When the greatest investor alive is sitting on nearly $400 billion in cash and selling stocks, he is telling you something. He is just doing it with his portfolio rather than a microphone.
Why He Isn’t Buying Now
Buffett was direct when asked about the current market volatility. He has watched Berkshire drop more than 50% three separate times over his career. “Three times since I’ve taken over Berkshire, it’s gone down more than 50%. This is nothing.” A mild correction does not qualify as big in Buffett’s book. He has seen 2008 and the Covid crash, and what markets are doing right now looks nothing like either of those moments.
“The most likely time to buy is when nobody will answer their phones because the markets are collapsing,” he told CNBC. That moment has not arrived.
His message on deploying capital was equally direct: “If there is a big decline, we will deploy capital.” The operative word is big.
What qualifies as big in Buffett’s framework? Genuine fear. Forced selling. Prices that reflect panic rather than recalibration. A liquidity crisis. A credit event. Sharp economic deterioration. The S&P 500 pulling back 5 or 10% from its highs doesn’t come close.
The Numbers That Concern Him
The Shiller price-to-earnings ratio, which considers inflation-adjusted earnings over the past decade, is at its highest level since the early 2000s, just before the dot-com crash. The S&P 500 has been coming off three straight years of above-average returns.
The Buffett Indicator, the ratio of total US market cap to GDP, sits at 227% right now. Buffett once said that approaching 200% was “playing with fire.” It’s 27 points above that threshold today.
The S&P 500 forward price-to-earnings ratio sits at approximately 21 times, well above its long-run historical average of 16 times. That means investors are paying a meaningful premium for future earnings that may or may not materialise in a tariff-heavy, rate-uncertain, war-affected environment.
What This Means For You
Buffett is not saying the market is about to crash. He is not telling anyone to sell everything. He is doing something more nuanced and more useful than that.
He is saying the current environment does not justify aggressive buying. That prices for many assets will look silly in retrospect. That the casino is winning more converts than the church right now. And that the right posture, at least for the world’s most disciplined investor, is patience, cash, and waiting for genuine distress rather than chasing momentum.
For investors, this may be a crucial time to reduce risk and ensure a well-balanced portfolio. Going all in on tech, for instance, may seem like an attractive option for long-term growth, but it can also result in sharp and significant declines later on. Investing in value stocks or income-generating investments can be ways to diversify and reduce risk while remaining invested in the overall market.
That doesn’t mean selling everything. It means being honest about what you own and why. If you’re holding a stock because it keeps going up and you don’t want to miss out, that’s the casino. If you’re holding it because the underlying business is genuinely good value at today’s price, that’s the church.

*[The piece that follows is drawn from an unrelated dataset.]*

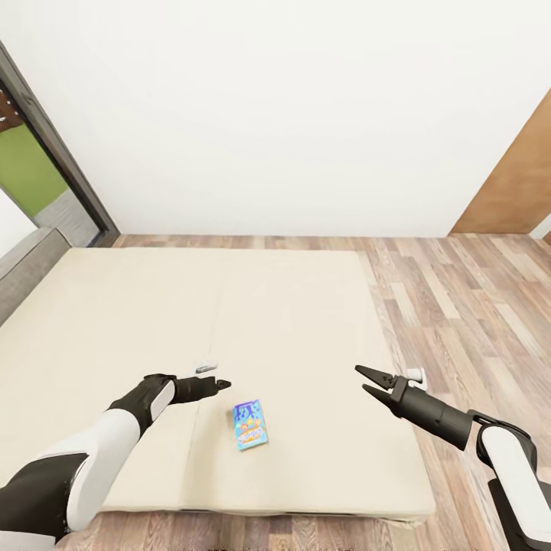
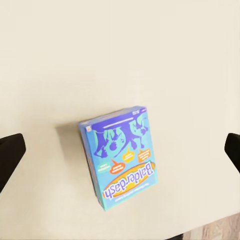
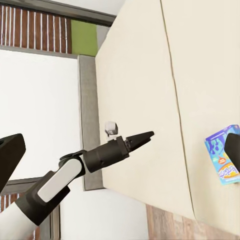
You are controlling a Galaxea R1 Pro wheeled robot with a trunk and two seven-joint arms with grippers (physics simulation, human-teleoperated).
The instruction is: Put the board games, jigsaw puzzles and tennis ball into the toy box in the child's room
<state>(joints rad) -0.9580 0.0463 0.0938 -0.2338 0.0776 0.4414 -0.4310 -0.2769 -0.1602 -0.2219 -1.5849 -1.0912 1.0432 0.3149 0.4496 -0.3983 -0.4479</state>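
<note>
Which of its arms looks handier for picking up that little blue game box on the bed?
Probably the left gripper: it hovers open nearest the blue game box, which sits between its fingertips in the left wrist view.

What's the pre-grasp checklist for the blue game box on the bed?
1. Teal-blue board game lying flat on the bed: ok.
2. Nothing resting on or against it: ok.
3. Left gripper open and empty, per its wrist view: ok.
4. Left gripper over the game: not ok, offset to its left.
5. Right gripper open, well apart: ok.
6. Second game on the bed located: cannot tell.
</note>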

Buffett has spent 60 years knowing the difference. Right now he’s sitting in the pews, holding $397 billion, waiting for the odds to improve.
The Bottom Line
The greatest investor alive just called the stock market a casino. He said we have never been in a more gambling mood. He is sitting on a record $397 billion in cash and hasn’t made a meaningful acquisition in four years.
The Buffett Indicator is at 227%. Price-to-earnings ratios exceed the dot-com peak. Inflation is accelerating. The Iran war is unresolved.
Buffett isn’t predicting a crash. But he is saying the odds don’t justify betting big right now.
That’s worth taking seriously. Even if you’re not Warren Buffett.